Even though more than 30% of negative RADT results resulted in antibiotic prescribing, the study findings support the use of RADT in the consultation. This strategy has an important impact on reducing antibiotic prescription among adults with acute pharyngitis.

Keywords: criteria, clinical; clinical trials, randomised; rapid antigen detection test; primary care; Streptococcus; Streptococcus Group A


How this fits in

This is a clinical trial comparing the proportion of antibiotic prescription and the inappropriateness of this prescription for suspected acute pharynigitis among two groups of physicians: GPs in one group were provided with rapid antigen detection tests as a guide for prescribing antibiotics in adults and at least one clinical criterion of streptococcal aetiology; GPs in the second group followed their usual clinical practice, without the use of these tests, to decide whether treatment should include antibiotics. Results of the study demonstrate that the intervention was effective in significantly decreasing antibiotic prescription by more than 20% and in reducing the inappropriateness of prescription by 33%. However, this reduction would probably have been greater if physicians who were randomly assigned to the intervention group had trusted the results of these rapid tests, indicating that training aimed at physicians who have never used these tests is essential.

INTRODUCTION

Acute pharyngitis is a frequent cause of visits and antibiotic prescribing in the primary care setting. It has been estimated that 52% to 89% of adults with acute pharyngitis are treated with antibiotics.17 However, group A beta haemolytic streptococcus (GABHS) is the cause in only 10–30% of the cases of acute pharyngitis, and is even less frequent in adults, accounting for 10–15% of all the infections.7,8 The majority of authors recommend the use of antibiotics for streptococcal pharyngitis, as prompt antibiotic therapy is associated with a slightly faster recovery of symptoms, prevention of early and late complications, and reduced spread of the strain to others.9 In the UK, the National Institute for Health and Clinical Excellence (NICE) recommends that clinicians consider immediate treatment with antibiotics for patients who have three or more Centor criteria: fever, tonsillar exudate, tender enlarged anterior cervical lymph nodes and absence of cough.10 However, regardless of whether they receive treatment with antibiotics, 85% of patients with acute pharyngitis are completely free of symptoms after the first week.11 A study of patients with tonsillitis in 17 European countries found that the mean duration of fever was 2–3 days, irrespective of the use of an antibiotic.12 In addition, serious complications are uncommon nowadays.13,14

Overuse of antibiotics can lead to side effects and the emergence of antibiotic resistance.15 The main reason for antibiotic overprescription in acute pharyngitis is the difficulty of obtaining a rapid and correct aetiological diagnosis. In addition, physicians often believe that patients expect an antibiotic and, in case of doubt, GPs are more prone to prescribing antibiotics.

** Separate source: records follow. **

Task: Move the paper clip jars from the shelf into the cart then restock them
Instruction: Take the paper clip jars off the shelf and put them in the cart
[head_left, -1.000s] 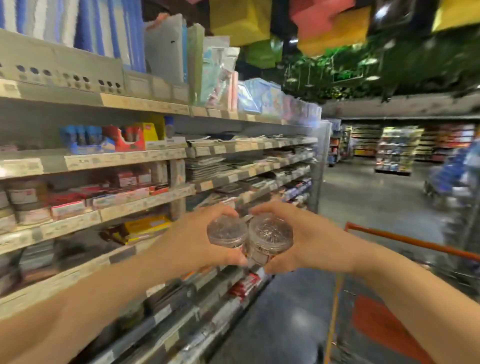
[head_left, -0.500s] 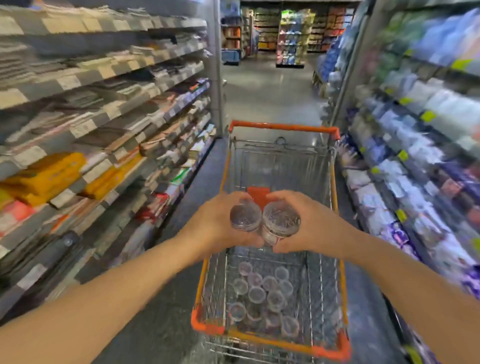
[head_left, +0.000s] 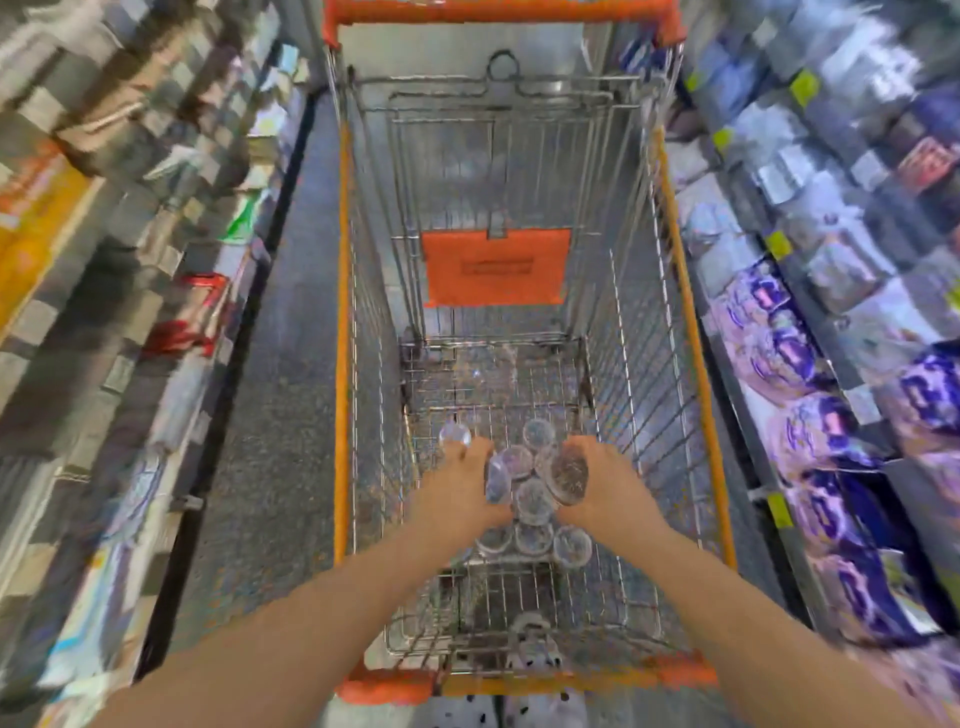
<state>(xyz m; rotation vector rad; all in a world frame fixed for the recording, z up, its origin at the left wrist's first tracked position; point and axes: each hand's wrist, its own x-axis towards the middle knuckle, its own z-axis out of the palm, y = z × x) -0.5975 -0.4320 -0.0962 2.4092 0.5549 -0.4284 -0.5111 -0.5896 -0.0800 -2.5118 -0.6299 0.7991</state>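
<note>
Two bare arms reach over the near rim of the cart (head_left: 341, 364), a basket of thin silvery wire with an orange plastic edge. Low inside it, the left grip (head_left: 457, 488) curls round the left jar (head_left: 497, 478), small and clear. This jar is tipped on its side, so its round lid faces right and shows only as a narrow oval. Just beside it, the right grip (head_left: 610, 491) wraps round the right jar (head_left: 569, 475), a short clear cylinder with dark glittery contents. It is tilted so its lid faces up and to the left, toward the other jar. Both held jars sit between the two grips and near each other; I cannot tell whether they touch. Under and around them, loose jars (head_left: 533, 538) stand on the wire bottom of the cart, round lids up, bunched close. Farther on hangs a flat orange flap (head_left: 496, 267), then the orange handle (head_left: 498, 10). Speckled grey floor (head_left: 280, 364) and blurred shelves (head_left: 104, 260) flank the cart.
</note>
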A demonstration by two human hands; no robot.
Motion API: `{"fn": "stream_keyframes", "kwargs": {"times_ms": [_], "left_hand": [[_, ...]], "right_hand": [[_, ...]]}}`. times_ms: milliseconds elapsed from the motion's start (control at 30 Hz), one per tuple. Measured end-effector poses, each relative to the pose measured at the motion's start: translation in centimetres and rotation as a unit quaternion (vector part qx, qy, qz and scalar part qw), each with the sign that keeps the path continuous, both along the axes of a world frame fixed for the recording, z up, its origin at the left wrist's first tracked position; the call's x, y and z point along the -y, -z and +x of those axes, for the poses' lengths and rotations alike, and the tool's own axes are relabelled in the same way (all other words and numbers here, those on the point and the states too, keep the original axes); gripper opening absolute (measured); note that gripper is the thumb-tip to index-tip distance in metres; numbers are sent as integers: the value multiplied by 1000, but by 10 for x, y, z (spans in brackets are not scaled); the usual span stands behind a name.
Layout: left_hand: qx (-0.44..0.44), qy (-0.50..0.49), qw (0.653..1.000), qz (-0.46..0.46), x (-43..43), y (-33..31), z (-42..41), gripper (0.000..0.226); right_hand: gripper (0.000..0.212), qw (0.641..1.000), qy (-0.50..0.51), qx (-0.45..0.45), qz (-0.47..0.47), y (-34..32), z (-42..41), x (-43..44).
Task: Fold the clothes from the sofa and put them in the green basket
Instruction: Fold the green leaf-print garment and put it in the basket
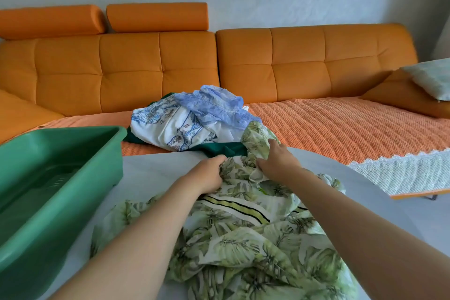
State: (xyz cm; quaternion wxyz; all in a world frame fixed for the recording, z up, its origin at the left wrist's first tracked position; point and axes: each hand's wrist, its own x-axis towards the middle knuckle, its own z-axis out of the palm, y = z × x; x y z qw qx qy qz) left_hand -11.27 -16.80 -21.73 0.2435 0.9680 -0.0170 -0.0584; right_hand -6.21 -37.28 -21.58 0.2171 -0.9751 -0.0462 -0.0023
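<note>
Hands — left point(207, 173) and right point(277, 161) — each with grip bunched on leaf-print garment point(243, 234), no legible writing.

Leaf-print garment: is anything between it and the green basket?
Nothing visible. Both the left hand and right hand already grip the leaf-print garment on the white table. The green basket sits open beside it to the left, with bare tabletop between.

There is one view, from a camera on the person's head. It looks forward and down over the white table point(155, 168), close to the two arms. Farther off it faces the orange sofa point(304, 61) and the wall behind it.
</note>
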Motion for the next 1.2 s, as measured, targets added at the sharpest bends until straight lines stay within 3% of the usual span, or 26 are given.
{"fn": "stream_keyframes", "kwargs": {"times_ms": [67,133,200,267,333,367,467,533,567,600,633,700,767,833,933,967,1033,1133,1200], "left_hand": [[-1,0,997,77,-12,-4,4,19],[-39,-17,972,231,-28,-16,3,13],[-117,-55,927,351,-48,-28,1,28],[-198,-91,888,406,-63,-37,0,40],[-220,-82,897,375,-68,-37,6,44],[-200,-77,921,325,-64,-38,8,43],[-76,-60,988,125,-50,-26,20,34],[-29,-44,998,15,-40,-13,24,26],[-32,-22,999,2,-37,-9,26,26],[-42,-3,999,12,-35,-7,27,28],[-57,12,998,36,-36,-7,30,24],[-69,37,991,105,-42,-18,36,17],[-47,-35,993,105,-57,-37,45,19],[-21,-133,987,84,-72,-58,53,16],[131,-288,930,185,-90,-78,54,16],[169,-314,917,178,-94,-78,57,22],[169,-319,925,122,-98,-74,63,39],[115,-285,937,168,-94,-50,59,59],[193,-180,944,197,-86,-33,50,43]], "right_hand": [[68,999,-8,-26,-19,4,8,-2],[55,998,-22,-58,-5,6,15,-9],[43,994,-41,-90,56,5,17,-21],[40,984,-49,-105,136,0,15,-35],[41,978,-40,-102,179,-5,15,-43],[39,977,-23,-96,188,-6,17,-45],[32,978,45,-70,194,-8,21,-43],[70,973,66,-105,196,-5,22,-41],[84,978,48,-126,162,-4,22,-40],[77,984,21,-136,110,-2,24,-40],[54,988,4,-128,81,-1,29,-41],[16,983,30,-94,153,-10,33,-43],[9,931,72,-73,350,-21,42,-50],[1,851,65,-64,517,-33,46,-62],[42,778,-25,-60,625,-41,49,-84],[61,787,-47,-61,612,-39,52,-89],[80,856,-89,-51,506,-32,51,-93],[62,949,-131,-15,286,-19,45,-90],[53,976,-142,-20,165,-10,45,-86]]}}
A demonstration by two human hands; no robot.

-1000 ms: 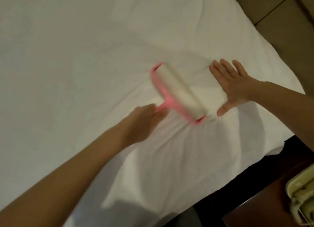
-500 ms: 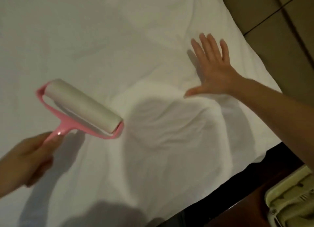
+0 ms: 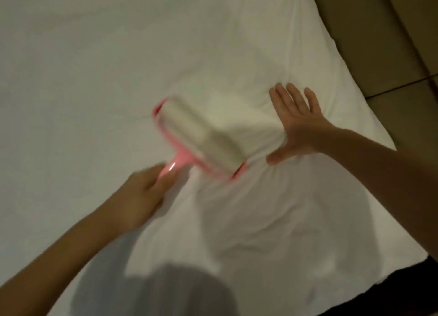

In many countries, including Spain, rapid antigen detection tests (RADTs) are seldom used in general practice and physicians still rely on the Centor criteria for prescribing antibiotic therapy.16 However, due to the fact that these findings are non-specific and are commonly found in cases of viral origin, even experienced physicians may accurately diagnose streptococcal pharyngitis based on the clinical findings alone in no more than 75% of the cases.17 In addition, primary care physicians evaluate each of the Centor criteria differently. Thus, in Spain, physicians are 28-fold more inclined to prescribe an antibiotic in acute pharyngitis when this is accompanied by tonsillar exudates.2 Moreover, in the different clinical trials carried out, the use of sore throat decision rules based only on clinical criteria have not been shown to be useful in reducing the prescription of antibiotics.1820

Culture of a throat swab has been the standard method for diagnosing streptococcal pharyngitis. However, the delay in obtaining results makes its performance useless in clinical practice. Over recent years, low-cost and rapid immunological techniques targeting the detection of GABHS antigens have been developed for use in the clinical setting. These tests offer the advantage of diagnosing streptococcal pharyngitis within a few minutes, with an associated specificity of more than 95% and a sensitivity ranging from 60% to 96%, using culture as the gold standard method.21,22 Several papers have shown that the use of these tests can reduce the prescription of antibiotics for pharyngitis in children. However, very few studies have examined the impact of RADT on the pattern of how GPs prescribe antibiotics for adult patients with pharyngitis.20,23,24 This randomised clinical trial was carried out to compare the percentage of antibiotic prescription and the inappropriateness of antibiotic prescription by GPs using RADT and GPs whose antibiotic prescription was only based on clinical criteria.

METHOD

The methodology of this study has been described in detail elsewhere.25 In brief, this was a cluster multicentre parallel randomised clinical trial carried out in 20 primary healthcare centres in Catalonia, Spain from January to May 2008. No blinding techniques were used. All physicians were asked to recruit consecutively the first 10 patients aged 14–60 years diagnosed with acute pharyngitis with one or more Centor criteria: fever, sore throat, tonsillar exudate, tender cervical nodes, and/or absence of cough. All patients were asked to provide written informed consent. Exclusion criteria were patients with more than five episodes of pharyngitis over the last year; those with immunosuppressed condition, such as active neoplasm, acquired immunodeficiency syndrome, or reception of chemotherapy, radiotherapy, steroids, and/or immunosuppressive therapy; those with heart valve disease; rheumatic fever; an episode of pharyngitis treated with antibiotics in the previous 15 days; and those who had tonsillectomy.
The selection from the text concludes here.